カーエアコンと違い、身体に接しているシート自体を発熱させるため外気環境に関わらず、身体を早く温めることができます。また、「シートヒーター」を使用した場合、カーエアコンの風量を抑えることができるため、冬場の乾燥しやすい環境を緩和することもできます。
現在では、高級車から軽自動車まで幅広い車種に標準やオプションで装備されています。上位グレードでは、後部座席に備え付けられているものも存在し、一般的な機能といえるまで普及しています。

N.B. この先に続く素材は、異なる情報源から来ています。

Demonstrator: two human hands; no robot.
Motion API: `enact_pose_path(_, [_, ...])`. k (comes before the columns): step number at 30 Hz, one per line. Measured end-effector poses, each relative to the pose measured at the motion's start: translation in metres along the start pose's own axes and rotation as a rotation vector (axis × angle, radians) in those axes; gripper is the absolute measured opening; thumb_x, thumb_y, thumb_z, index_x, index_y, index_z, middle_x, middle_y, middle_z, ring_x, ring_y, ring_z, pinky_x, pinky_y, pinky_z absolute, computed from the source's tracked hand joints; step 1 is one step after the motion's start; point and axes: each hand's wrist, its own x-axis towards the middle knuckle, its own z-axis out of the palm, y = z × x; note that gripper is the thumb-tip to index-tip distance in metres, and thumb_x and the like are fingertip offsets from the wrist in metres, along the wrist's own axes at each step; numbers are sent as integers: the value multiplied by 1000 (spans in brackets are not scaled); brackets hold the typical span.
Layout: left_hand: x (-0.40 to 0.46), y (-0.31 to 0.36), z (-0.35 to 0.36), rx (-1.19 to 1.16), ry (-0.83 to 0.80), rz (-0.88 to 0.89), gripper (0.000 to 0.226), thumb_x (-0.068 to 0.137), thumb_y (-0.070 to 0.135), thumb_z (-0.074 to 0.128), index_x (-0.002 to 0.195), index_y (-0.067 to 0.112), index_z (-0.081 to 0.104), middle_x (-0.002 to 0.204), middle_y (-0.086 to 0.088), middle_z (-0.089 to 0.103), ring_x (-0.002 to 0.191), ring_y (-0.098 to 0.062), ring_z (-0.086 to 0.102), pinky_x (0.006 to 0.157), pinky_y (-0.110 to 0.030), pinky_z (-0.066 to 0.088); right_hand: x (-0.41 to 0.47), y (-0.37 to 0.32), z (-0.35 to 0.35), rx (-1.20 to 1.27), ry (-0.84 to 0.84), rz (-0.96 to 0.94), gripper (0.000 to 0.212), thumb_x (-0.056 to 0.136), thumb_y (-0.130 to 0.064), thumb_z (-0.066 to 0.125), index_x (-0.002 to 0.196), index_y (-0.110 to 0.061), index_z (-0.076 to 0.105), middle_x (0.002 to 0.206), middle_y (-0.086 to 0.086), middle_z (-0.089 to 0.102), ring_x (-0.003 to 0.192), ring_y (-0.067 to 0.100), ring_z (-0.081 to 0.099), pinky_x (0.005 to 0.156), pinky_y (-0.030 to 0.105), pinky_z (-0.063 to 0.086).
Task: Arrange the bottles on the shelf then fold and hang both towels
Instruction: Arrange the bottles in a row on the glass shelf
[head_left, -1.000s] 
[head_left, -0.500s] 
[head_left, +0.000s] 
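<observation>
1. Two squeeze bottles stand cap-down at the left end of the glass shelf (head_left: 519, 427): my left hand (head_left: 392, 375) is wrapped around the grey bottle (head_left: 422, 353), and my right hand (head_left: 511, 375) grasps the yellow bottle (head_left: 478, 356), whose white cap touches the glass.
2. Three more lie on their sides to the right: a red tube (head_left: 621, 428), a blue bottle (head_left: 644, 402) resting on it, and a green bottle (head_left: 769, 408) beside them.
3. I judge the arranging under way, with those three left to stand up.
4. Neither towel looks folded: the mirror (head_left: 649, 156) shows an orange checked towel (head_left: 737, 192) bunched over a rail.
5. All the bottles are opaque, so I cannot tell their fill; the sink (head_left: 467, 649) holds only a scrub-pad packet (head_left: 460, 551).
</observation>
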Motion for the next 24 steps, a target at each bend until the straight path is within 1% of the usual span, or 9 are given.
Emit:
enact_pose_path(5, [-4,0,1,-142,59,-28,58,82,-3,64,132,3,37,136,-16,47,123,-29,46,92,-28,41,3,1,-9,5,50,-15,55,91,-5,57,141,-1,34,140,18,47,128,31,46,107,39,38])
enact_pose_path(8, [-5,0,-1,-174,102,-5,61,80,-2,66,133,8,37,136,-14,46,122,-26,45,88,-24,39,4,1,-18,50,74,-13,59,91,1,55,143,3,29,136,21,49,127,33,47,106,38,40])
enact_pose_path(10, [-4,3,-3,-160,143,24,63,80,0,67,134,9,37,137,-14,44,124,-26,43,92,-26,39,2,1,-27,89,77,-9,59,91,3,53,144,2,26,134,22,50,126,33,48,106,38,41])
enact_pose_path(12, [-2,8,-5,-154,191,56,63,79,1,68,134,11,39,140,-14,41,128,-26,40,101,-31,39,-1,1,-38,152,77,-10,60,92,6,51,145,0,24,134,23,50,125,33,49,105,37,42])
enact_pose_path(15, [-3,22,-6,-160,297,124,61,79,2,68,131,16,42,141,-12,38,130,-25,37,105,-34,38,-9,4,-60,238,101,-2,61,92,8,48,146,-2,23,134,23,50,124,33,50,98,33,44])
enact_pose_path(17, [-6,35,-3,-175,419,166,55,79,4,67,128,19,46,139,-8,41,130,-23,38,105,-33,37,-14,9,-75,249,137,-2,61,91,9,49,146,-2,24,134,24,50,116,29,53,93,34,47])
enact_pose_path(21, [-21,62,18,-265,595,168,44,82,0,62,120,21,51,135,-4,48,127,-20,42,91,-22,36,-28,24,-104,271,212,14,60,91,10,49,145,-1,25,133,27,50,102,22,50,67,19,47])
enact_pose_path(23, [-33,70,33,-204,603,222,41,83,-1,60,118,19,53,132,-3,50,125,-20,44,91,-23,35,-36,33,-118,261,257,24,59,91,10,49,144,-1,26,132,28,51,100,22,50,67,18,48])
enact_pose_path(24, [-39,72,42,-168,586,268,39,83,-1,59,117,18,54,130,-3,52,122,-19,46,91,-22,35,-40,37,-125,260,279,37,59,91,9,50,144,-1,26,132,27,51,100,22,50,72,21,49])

また、最近では夏場の暑さを抑制する「シートベンチレーション」も徐々に増えてきています。数年前までは、高級輸入車メーカーの一部グレードで搭載されるほどでしたが、いまは国産メーカーでも採用され始めています。
「シートベンチレーション」には、大きくふたつの仕組みが存在します。ひとつはシート内部から送風するタイプで素早く冷涼感を体感できるものです。もうひとつは、シート内部に吸い出し口を設けたタイプで、1点に送風する仕組みと違い、熱のこもりを吸い出し、乗員とシートの間の局所的な冷えを防止する効果があります。
■湿気や蒸れもなくし、快適性を向上
「シートベンチレーション」について、主な国産車では、トヨタ「ランドクルーザー」(ZX、AX“Gセレクション”に標準装備)、トヨタ「クラウン」(G-Executive、G-Executive Fourに標準装備)、マツダ「アテンザ」(25S L Package、XD L Packageに標準装備)、ホンダ「レジェンド」に採用され、レクサスでは、ほとんどの車種に「シートヒーター」や「シートベンチレーション」がオプション設定(一部標準装備)されています。
最近になって徐々に増えてきた「シートベンチレーション」について、マツダは次のように話します。

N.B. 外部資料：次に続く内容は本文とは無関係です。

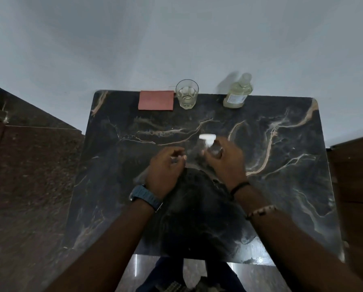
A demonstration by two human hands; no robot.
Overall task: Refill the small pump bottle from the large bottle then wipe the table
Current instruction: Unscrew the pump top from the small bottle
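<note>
Gripping the small clear pump bottle with a white pump head (210, 145), the right hand (224, 159) has its fingers wrapped round the glassy body, thumb on the near side; the picture is blurred there, so whether the base touches the dark veined marble table (281, 186) cannot be told. The bottle stands about upright, its long axis rising out of the fist, with the white nozzle pointing left, over towards the other hand. The left hand (165, 167) hovers just left of those fingers, loosely curled and holding nothing that can be made out, its fingertips near the pump but apart from it.

The left hand is judged the nearer one for twisting off the pump head, since the cap sits between the two sets of fingers and just above the right thumb. The bottle's neck must come free before any pouring.

Well beyond the fingers, at the far edge against the wall, stands the large clear bottle of pale yellowish liquid (237, 93), up and to the right of the right hand. Left of it are a clear drinking glass with a little pale liquid (186, 94) and a folded red cloth (155, 100), the latter straight ahead of the left fingers.
</note>
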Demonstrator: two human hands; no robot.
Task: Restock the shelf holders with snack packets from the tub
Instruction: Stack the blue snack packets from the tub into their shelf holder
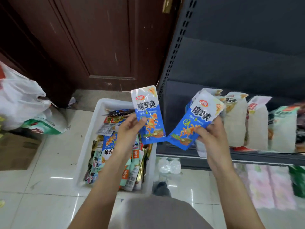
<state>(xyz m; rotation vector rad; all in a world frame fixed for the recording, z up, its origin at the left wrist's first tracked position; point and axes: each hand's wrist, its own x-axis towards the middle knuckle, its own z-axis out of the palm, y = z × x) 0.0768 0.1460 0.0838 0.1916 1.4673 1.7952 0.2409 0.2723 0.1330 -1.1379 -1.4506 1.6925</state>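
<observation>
Currently your left hand (130, 129) pinches one blue packet (149, 114) above the tub (92, 134); your right hand (212, 138) grips a blue packet stack (196, 119) right of the tub, before the shelf holders (234, 119). Packets look light, limp, slick: hold low, thumb across face.

Blurred white shelf packets (257, 123) showed unreadable print, white plastic tub's (89, 139) near packets sat hidden under left forearm, and white plastic bag (19, 100) was cropped at left edge.

Blue packets (149, 116) upright; tub (85, 146) full
</observation>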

「マツダでは乗員の快適性を向上させるため、2018年5月に大幅改良したフラッグシップモデルのアテンザからシートベンチレーション機能を採用しています。シートベンチレーション機能とは、シートバックや座面など乗員の身体とシートが接触する部分の空気を換気することで、蒸れや熱のこもりを解消させるものです。
とくに夏場などの暑い時期に効果的な機能となり、快適な運転環境を提供します。ただしベンチレーション機能を装備していても、通気口がシートの一部にしかないと局所的に冷えたり蒸れたりして、『快適』とはいえませんが、今回のアテンザでは、座面/シートバックともに、身体に接触する部分のほぼすべてに吸い出し口を設置しています」
また、レクサスディーラーのセールススタッフは、「車種やグレードによって、シートヒーターやベンチレーションを付けることができます。とくに一度快適性を体感すると“装備がないクルマには戻れない”というお客様もいらっしゃるほどです」といいます。
日々、クルマの車内環境は向上しています。カーエアコンがオプション装備から標準になり、「シートヒーター」も標準装備になりつつあります。今後は、「シートベンチレーション」も一般的に普及し始めると、季節に関係なく快適なドライブが楽しめるでしょう。